*TASK BRIEF:*
Look at each line of the listing. Copy those that hold the string "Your".

*STORED DATA:*
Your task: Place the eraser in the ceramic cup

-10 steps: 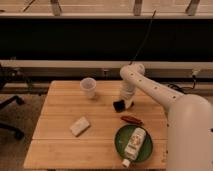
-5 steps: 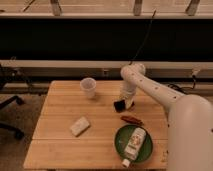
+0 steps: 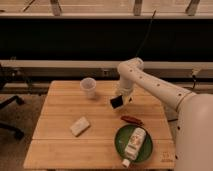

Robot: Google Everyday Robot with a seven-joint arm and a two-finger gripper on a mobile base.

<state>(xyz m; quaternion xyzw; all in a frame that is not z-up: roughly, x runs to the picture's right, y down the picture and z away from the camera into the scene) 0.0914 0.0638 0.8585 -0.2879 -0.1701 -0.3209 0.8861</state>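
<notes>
The white ceramic cup (image 3: 88, 87) stands upright on the far middle of the wooden table (image 3: 60, 150). My gripper (image 3: 120, 100) is to the right of the cup, about a cup's width away, pointing down. It is shut on the black eraser (image 3: 117, 103), which sits tilted at its tip, just above the table top. The arm reaches in from the right.
A pale beige sponge block (image 3: 79, 126) lies front left of centre. A green plate (image 3: 120, 145) with a white bottle (image 3: 134, 141) on it sits at the front right. A red pepper-like item (image 3: 131, 119) lies just behind the plate. An office chair (image 3: 7, 107) stands at the left.
</notes>
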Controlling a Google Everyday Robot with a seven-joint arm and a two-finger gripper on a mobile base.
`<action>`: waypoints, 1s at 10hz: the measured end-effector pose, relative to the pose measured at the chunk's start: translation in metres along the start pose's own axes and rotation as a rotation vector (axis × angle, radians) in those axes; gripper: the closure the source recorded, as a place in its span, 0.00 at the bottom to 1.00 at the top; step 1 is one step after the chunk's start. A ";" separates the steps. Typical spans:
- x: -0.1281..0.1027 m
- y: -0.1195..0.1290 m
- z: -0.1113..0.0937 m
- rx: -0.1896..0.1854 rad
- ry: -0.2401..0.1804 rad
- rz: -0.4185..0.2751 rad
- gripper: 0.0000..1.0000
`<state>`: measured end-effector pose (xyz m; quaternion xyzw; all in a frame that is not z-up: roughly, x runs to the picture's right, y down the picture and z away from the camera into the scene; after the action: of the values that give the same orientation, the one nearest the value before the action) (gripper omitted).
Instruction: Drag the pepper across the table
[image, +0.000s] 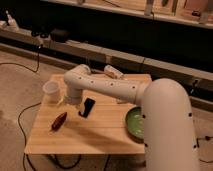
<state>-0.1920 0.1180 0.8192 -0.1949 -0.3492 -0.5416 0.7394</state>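
Gripper (77, 107) hangs low over the left part of the table (102, 136), under the bent white arm (107, 86), between the cup (52, 92) and the phone (88, 106), just beside the phone's near end; released or clenched, I cannot tell from this angle, and it carries nothing that I can see; the pepper (58, 121) lies flat on the wood toward the front left corner, down and left of the gripper, near it but apart, with nothing touching it; so the step in hand, as I judge it, is the approach: no contact, and the drag itself not yet begun; the next move, by my reading, calls for a short shift toward the front left and a drop onto the pepper, either a pinch across its slim body or a press on top, then a steady slide along the planks; care is needed on both sides: the phone sits right by the gripper and the cup stands close behind, so a loose sweep could nudge either; the green bowl (134, 124) at the right and the white object (114, 73) at the back edge are well apart from the action; as for writing, nothing to call: no brand, no label, no readable lettering on cup, phone, bowl or arm.
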 end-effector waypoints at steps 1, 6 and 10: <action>-0.001 -0.004 0.011 -0.021 -0.019 0.022 0.20; -0.015 -0.018 0.052 -0.052 -0.104 0.072 0.20; -0.020 -0.031 0.075 -0.031 -0.158 0.098 0.20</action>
<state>-0.2474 0.1705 0.8530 -0.2651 -0.3882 -0.4931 0.7320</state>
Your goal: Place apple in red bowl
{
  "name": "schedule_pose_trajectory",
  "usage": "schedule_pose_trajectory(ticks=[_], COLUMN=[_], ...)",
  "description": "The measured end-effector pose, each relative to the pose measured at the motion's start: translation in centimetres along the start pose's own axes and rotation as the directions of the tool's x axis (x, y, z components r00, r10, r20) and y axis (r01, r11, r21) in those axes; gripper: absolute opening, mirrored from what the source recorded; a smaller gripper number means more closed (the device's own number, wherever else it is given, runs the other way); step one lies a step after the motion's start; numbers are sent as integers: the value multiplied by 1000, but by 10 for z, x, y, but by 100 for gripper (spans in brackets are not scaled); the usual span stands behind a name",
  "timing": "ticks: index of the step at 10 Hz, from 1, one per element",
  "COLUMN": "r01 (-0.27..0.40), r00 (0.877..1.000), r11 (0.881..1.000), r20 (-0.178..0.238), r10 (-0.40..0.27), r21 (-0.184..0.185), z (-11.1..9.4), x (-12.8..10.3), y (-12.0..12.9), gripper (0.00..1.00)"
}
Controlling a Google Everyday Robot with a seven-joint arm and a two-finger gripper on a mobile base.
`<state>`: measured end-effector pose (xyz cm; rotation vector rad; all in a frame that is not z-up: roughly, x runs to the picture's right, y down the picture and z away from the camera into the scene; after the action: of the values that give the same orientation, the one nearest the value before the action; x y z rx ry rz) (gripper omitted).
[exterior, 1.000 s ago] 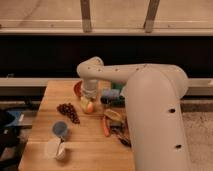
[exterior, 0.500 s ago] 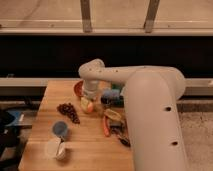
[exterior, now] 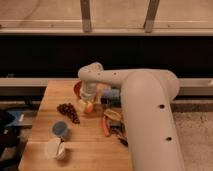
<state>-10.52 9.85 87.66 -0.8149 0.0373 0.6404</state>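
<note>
Apple point(exterior: 88, 107) sits just in front of the red bowl point(exterior: 77, 89); the gripper point(exterior: 86, 99) is directly over it, and I cannot tell its grip.

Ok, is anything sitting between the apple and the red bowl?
Nothing visible. The gripper is down at the apple, and the red bowl lies just behind it, partly hidden by the arm. The grapes lie beside the apple, off that path.
</note>
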Motion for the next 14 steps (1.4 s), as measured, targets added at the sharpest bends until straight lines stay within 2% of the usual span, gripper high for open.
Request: schedule_pose_trajectory(ticks=[2,7,8,10,12,14], r01=[5,12,9,-2,-4,-22], r00=[1000,1000,1000,1000,1000,999], r11=[1000,1000,1000,1000,1000,999], r20=[0,-1,-3,-12,-10,31], r10=[-5,-12,-9,2,4,21], r21=[-10,-22,-24,-18,4,44], z=[5,11,12,7,-7,-36], x=[-2,-1,1,8,9,13], y=[4,13,14,14,18,18], gripper=[62,14,8,7,7,7])
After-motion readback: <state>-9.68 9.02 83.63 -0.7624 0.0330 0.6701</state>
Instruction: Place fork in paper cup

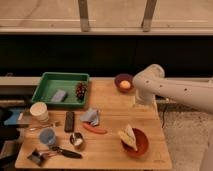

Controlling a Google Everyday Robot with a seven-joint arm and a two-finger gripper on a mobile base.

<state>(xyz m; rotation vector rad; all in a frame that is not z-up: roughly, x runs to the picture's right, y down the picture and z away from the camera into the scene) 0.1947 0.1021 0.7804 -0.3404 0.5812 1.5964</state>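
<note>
Gripper (136, 103) hangs below the arm at the table's (107, 150) right side; open or clenched, I cannot tell. 1 fork (44, 126), faint, lies just below the paper cup (39, 111), left of the remote (69, 121).

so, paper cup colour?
Paper cup is cream-white, camera view. Pincer hangs over the table, away from it.

A light wooden surface (107, 150) stood before a dark wall (100, 55). Above ran a pale ledge (50, 31) under bright windows (115, 10). Speckled grey floor (186, 132) lay rightward.
</note>
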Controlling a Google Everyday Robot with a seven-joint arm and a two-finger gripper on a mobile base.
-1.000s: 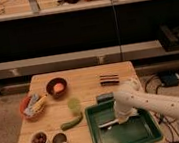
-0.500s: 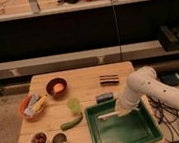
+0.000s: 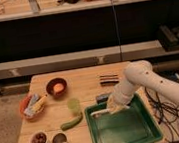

*EXERCISE ANSWER:*
Your task: Place the eraser in the ceramic cup
Your goal: Place apple in red bowl

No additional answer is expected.